An enzymatic hydrolysis of fructose was allowed to proceed to equilibrium at 25 degrees C. The original concentration of fructose-1-p was .2 M, but when the system had reached equlibrium the concentration of fructose 1-p was only 6.52 * 10 -5 M. Calculate the equilibrium constant for this reaction and the standard free energy of hydrolysis of fructose 1-p
To calculate the equilibrium constant (K) for the reaction and the standard free energy of hydrolysis of fructose 1-p (ΔG°), we can use the following equation:
ΔG° = -RTln(K)
where:
- ΔG° is the standard free energy change of the reaction,
- R is the gas constant (8.314 J/(mol·K)),
- T is the temperature in Kelvin,
- K is the equilibrium constant.
First, let's find the equilibrium concentration of fructose-1-p using the given concentration:
[fructose-1-p]eq = 6.52 × 10^(-5) M
Now, let's find the concentration of fructose-1-p at the start of the reaction (initial concentration):
[fructose-1-p]initial = 0.2 M
Next, we can write the expression for the equilibrium constant (K) as the ratio between the equilibrium concentration of products over the equilibrium concentration of reactants:
K = [fructose-1-p]eq / [fructose-1-p]initial
K = (6.52 × 10^(-5)) / (0.2)
Now, since we know the temperature is 25 degrees Celsius, we need to convert it to Kelvin:
T = 25 + 273.15 = 298.15 K
Finally, we can substitute the values into the equation to calculate the standard free energy of hydrolysis:
ΔG° = -RT ln(K)
ΔG° = -(8.314 J/(mol·K)) * (298.15 K) * ln(K)

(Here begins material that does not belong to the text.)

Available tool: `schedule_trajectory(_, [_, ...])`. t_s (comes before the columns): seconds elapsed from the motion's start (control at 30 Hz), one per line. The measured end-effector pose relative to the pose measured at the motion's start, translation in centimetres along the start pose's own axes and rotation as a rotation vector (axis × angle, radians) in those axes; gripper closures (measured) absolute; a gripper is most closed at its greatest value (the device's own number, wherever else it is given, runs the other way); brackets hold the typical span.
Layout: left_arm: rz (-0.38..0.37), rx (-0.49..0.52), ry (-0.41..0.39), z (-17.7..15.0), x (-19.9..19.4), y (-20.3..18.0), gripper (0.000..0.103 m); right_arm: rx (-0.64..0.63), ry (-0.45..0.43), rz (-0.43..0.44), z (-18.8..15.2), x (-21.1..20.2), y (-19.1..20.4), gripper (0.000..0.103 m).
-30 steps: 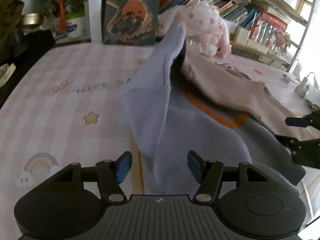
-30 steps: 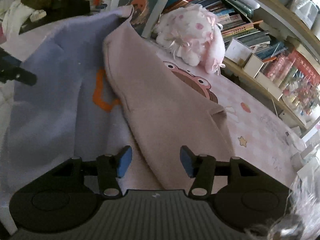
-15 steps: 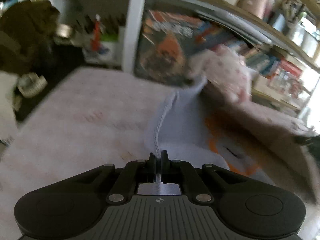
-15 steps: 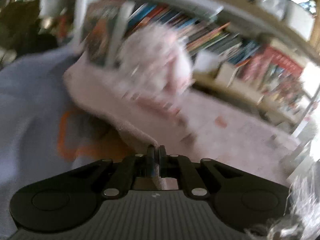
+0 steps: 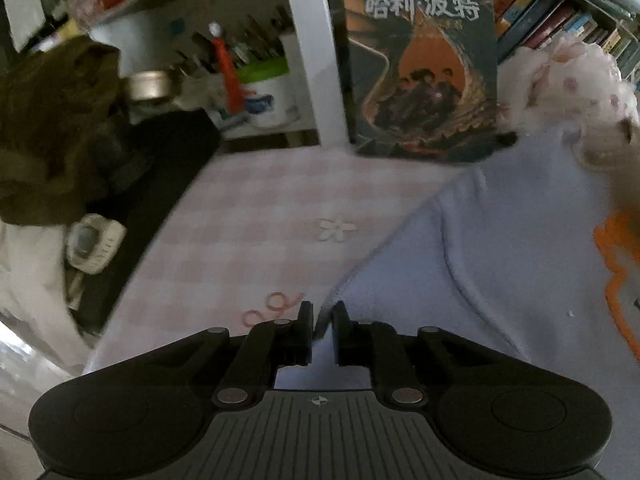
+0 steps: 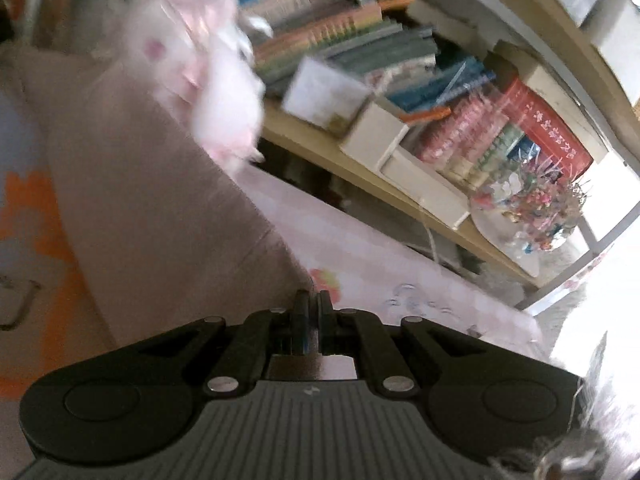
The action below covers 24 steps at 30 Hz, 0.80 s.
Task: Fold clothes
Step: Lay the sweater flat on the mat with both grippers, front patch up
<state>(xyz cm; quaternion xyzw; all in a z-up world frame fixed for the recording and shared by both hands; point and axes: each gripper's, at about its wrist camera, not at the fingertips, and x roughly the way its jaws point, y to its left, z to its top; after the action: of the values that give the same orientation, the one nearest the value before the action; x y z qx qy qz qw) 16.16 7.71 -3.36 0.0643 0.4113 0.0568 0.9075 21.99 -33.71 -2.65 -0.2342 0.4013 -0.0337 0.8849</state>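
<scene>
**Both edges pinched, garment spread toward the shelf**

Pink-checked bedding (image 5: pixel 256 216) runs under everything, with bookshelves (image 6: pixel 400 52) crowding its far side. A second ago both my tools were spread above the heap, with the cloth standing in a peak. Now my left gripper (image 5: pixel 320 320) has the lavender edge of the garment (image 5: pixel 500 248) between its jaws, which are easing apart a little with a sliver of fabric in the gap; the pads look to be just touching it, so I judge the hold to be light. My right gripper (image 6: pixel 313 312) is pressed fully together on the beige side of the same garment (image 6: pixel 140 208) (the cloth runs right into the closed tips). The peak has gone, and the fabric lies much flatter between my hands, orange print (image 5: pixel 618 264) showing in both views. I read that as the spreading step nearly done, with the actual folding yet to begin.

Around it: the plush toy (image 5: pixel 568 92) sits at the garment's far end, touching or overlapping the cloth, and the big upright book (image 5: pixel 420 64) stands just behind. Both could snag a fold made toward the shelf. Dark clothing (image 5: pixel 52 132) is piled off the bed's left side, well apart. If my left hold slips, that corner drops and skews the lay.
</scene>
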Motion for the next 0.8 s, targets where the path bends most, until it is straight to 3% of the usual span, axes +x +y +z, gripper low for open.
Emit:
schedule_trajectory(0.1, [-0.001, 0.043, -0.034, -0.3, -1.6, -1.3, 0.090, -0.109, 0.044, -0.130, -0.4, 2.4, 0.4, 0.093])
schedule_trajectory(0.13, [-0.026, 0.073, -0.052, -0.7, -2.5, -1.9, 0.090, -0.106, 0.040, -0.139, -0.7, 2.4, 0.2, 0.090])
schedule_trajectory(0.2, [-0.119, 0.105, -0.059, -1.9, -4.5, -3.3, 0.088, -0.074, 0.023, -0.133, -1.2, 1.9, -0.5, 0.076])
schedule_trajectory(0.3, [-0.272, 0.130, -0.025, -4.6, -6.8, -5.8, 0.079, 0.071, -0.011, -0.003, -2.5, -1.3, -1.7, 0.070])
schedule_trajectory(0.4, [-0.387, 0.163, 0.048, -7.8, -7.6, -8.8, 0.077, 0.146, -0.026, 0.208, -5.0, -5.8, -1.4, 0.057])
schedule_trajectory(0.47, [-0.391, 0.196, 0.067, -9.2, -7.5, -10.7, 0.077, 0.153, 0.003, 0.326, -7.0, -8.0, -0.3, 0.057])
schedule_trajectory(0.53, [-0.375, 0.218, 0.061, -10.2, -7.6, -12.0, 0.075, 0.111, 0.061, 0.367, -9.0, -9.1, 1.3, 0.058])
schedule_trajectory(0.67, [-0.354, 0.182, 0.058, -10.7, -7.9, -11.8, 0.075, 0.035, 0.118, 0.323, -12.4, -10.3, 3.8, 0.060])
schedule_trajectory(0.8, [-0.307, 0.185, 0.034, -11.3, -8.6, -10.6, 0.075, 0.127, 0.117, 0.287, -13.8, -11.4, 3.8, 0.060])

Calculate the ln(K) value using the natural logarithm function:
ln(K) = ln((6.52 × 10^(-5)) / (0.2))
Now, substitute the ln(K) value into the equation for ΔG°:
ΔG° = -(8.314 J/(mol·K)) * (298.15 K) * ln((6.52 × 10^(-5)) / (0.2))
Calculate the final value of ΔG° to get the answer.
Note: Make sure to perform all calculations using appropriate units and pay attention to significant figures for the final answer.